→ ACTIVITY: Nothing but the lines below between the line holding "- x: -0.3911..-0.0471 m" and the line holding "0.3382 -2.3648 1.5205", inclusive, should appear in the answer, each set down exactly.

(Beginning of TASK DATA)

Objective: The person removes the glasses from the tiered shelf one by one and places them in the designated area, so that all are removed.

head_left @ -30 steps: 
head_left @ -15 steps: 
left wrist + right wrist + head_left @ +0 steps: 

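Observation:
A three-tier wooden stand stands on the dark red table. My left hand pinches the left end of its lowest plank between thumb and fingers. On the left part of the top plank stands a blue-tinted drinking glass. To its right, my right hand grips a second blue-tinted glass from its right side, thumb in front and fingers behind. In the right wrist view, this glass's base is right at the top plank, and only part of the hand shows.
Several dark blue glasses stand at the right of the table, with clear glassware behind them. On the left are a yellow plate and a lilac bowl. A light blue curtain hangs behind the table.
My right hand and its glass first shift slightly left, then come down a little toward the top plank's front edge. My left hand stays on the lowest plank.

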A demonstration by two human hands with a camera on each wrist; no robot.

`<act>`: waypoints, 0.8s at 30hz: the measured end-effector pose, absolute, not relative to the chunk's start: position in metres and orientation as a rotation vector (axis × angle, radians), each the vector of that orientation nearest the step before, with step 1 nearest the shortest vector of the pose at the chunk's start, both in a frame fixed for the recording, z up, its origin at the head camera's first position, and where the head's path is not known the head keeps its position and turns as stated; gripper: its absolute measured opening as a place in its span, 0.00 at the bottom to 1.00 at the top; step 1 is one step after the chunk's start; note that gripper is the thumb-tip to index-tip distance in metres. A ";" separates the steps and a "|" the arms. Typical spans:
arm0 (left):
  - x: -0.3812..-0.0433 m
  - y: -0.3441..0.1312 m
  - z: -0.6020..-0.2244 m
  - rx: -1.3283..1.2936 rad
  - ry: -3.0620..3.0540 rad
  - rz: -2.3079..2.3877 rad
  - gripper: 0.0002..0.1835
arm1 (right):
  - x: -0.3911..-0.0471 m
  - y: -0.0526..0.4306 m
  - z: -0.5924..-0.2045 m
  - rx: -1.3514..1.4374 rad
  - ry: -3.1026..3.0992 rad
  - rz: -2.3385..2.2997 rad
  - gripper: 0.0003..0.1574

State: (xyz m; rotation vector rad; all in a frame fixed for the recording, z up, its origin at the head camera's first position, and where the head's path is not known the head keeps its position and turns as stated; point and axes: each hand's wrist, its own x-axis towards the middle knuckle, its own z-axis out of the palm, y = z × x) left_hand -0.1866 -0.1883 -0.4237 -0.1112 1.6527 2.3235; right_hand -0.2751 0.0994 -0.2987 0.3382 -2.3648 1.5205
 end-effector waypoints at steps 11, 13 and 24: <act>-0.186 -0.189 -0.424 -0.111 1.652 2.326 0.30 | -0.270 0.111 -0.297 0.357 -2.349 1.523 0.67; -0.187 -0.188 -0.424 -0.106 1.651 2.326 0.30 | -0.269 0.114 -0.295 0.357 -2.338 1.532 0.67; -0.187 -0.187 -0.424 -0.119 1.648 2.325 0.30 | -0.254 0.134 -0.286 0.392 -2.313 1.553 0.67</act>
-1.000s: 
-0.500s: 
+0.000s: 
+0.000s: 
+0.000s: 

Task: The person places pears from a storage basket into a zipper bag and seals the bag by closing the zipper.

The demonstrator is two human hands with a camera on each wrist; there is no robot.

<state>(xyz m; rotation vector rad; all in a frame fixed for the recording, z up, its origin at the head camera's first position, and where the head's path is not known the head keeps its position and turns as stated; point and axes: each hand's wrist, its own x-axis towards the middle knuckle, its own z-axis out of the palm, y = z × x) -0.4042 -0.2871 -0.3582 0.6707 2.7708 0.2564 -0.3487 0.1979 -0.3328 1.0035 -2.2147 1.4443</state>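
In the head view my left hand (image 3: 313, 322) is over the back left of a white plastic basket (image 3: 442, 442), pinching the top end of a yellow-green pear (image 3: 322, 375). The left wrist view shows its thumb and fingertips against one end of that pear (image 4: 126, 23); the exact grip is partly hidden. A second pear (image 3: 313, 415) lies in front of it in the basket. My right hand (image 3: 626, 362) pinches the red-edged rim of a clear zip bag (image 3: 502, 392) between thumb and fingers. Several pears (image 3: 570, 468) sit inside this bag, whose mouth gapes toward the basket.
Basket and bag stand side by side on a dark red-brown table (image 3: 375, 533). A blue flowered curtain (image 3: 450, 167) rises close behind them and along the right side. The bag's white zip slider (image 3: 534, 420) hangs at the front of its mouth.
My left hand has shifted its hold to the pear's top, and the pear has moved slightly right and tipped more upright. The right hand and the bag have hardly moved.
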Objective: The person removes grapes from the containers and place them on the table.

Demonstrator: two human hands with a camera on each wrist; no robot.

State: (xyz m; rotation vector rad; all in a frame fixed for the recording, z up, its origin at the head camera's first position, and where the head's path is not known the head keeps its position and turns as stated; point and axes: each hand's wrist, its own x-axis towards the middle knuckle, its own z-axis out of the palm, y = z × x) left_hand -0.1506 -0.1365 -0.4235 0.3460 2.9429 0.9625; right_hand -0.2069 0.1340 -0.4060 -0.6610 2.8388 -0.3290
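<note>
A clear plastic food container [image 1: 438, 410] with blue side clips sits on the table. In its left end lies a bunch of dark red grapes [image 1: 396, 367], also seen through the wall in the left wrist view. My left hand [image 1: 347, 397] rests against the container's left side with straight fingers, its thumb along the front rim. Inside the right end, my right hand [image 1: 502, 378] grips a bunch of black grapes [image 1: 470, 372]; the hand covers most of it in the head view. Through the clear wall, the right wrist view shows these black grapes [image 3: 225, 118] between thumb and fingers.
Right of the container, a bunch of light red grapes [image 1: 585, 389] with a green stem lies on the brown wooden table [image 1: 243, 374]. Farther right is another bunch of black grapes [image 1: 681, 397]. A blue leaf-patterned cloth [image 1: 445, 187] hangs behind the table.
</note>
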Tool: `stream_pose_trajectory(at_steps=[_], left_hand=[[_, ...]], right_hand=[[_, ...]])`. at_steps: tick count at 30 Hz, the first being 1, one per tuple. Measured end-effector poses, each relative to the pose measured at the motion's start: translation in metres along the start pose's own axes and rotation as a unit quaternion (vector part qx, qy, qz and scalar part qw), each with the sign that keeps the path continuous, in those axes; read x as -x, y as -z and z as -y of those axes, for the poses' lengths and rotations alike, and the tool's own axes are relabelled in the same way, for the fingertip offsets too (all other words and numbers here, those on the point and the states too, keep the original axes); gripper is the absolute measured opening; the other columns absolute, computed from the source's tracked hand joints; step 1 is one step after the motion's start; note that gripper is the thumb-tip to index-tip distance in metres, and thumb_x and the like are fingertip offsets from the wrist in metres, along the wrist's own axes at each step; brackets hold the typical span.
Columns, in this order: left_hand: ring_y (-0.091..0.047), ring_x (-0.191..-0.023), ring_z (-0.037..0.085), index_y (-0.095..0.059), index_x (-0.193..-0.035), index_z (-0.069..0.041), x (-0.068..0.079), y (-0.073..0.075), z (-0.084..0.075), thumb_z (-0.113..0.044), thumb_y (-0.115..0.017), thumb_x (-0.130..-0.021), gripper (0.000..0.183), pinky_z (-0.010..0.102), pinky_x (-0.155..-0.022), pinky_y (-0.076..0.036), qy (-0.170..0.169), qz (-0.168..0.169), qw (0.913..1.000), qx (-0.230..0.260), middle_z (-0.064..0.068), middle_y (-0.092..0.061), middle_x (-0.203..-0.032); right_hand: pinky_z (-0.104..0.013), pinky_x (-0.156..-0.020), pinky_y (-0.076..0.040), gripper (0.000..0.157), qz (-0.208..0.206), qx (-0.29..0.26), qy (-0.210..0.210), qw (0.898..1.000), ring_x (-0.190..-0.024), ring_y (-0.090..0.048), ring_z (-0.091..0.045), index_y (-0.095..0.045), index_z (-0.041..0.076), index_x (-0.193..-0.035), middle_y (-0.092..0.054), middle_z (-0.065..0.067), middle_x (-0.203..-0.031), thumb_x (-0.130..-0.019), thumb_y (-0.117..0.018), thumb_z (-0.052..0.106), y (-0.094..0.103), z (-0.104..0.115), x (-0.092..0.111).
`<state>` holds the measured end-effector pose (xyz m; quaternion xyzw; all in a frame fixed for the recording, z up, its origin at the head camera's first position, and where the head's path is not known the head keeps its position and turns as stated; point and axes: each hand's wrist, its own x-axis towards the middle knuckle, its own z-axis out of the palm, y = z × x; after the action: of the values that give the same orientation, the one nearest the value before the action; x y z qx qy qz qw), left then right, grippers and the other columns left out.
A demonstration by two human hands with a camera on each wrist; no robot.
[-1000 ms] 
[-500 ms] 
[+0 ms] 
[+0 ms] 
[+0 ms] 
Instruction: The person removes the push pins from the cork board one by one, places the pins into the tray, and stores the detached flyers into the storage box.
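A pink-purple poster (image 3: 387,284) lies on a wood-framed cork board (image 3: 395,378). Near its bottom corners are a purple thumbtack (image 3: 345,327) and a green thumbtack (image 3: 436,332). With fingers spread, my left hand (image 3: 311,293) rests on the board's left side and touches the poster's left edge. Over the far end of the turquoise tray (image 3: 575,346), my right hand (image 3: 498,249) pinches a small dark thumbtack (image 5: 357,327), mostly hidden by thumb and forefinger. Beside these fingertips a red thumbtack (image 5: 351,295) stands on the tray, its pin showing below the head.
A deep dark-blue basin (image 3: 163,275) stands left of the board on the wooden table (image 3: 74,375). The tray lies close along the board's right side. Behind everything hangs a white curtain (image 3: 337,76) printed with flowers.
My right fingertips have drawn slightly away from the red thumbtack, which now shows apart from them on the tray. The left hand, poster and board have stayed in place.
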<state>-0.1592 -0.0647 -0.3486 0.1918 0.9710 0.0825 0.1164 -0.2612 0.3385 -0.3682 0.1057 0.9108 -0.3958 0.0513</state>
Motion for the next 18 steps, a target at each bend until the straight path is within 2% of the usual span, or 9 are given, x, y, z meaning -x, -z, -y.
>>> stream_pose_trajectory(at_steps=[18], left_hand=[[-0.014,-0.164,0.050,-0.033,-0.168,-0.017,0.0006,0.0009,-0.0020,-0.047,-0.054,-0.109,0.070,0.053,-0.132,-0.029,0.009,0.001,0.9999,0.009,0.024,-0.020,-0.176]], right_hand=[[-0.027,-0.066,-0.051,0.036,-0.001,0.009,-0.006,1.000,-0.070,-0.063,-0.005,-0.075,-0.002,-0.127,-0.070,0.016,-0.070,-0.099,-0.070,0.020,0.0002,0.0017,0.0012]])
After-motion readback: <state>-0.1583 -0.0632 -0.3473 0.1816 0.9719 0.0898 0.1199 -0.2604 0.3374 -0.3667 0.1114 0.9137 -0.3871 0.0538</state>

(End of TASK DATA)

→ RESULT OF THE EXERCISE:
  - x: -0.3911..-0.0471 m
  - y: -0.0526..0.4306 m
  - z: -0.5924..-0.2045 m
  - rx: -1.3514..1.4374 rad
  - ry: -3.1026..3.0992 rad
  - rz: -2.3385..2.2997 rad
  - gripper: 0.0003..0.1574

State: (xyz m; rotation vector rad; all in a frame fixed for the recording, z up, its origin at the head camera's first position, and where the head's path is not known the head keeps its position and turns as stated; point and axes: each hand's wrist, its own x-axis towards the middle knuckle, its own z-axis out of the palm, y = z × x) left_hand -0.1866 -0.1883 -0.4237 -0.1112 1.6527 2.3235; right_hand -0.2751 0.0994 -0.2987 0.3382 -2.3648 1.5205

Nothing more belongs to this exercise.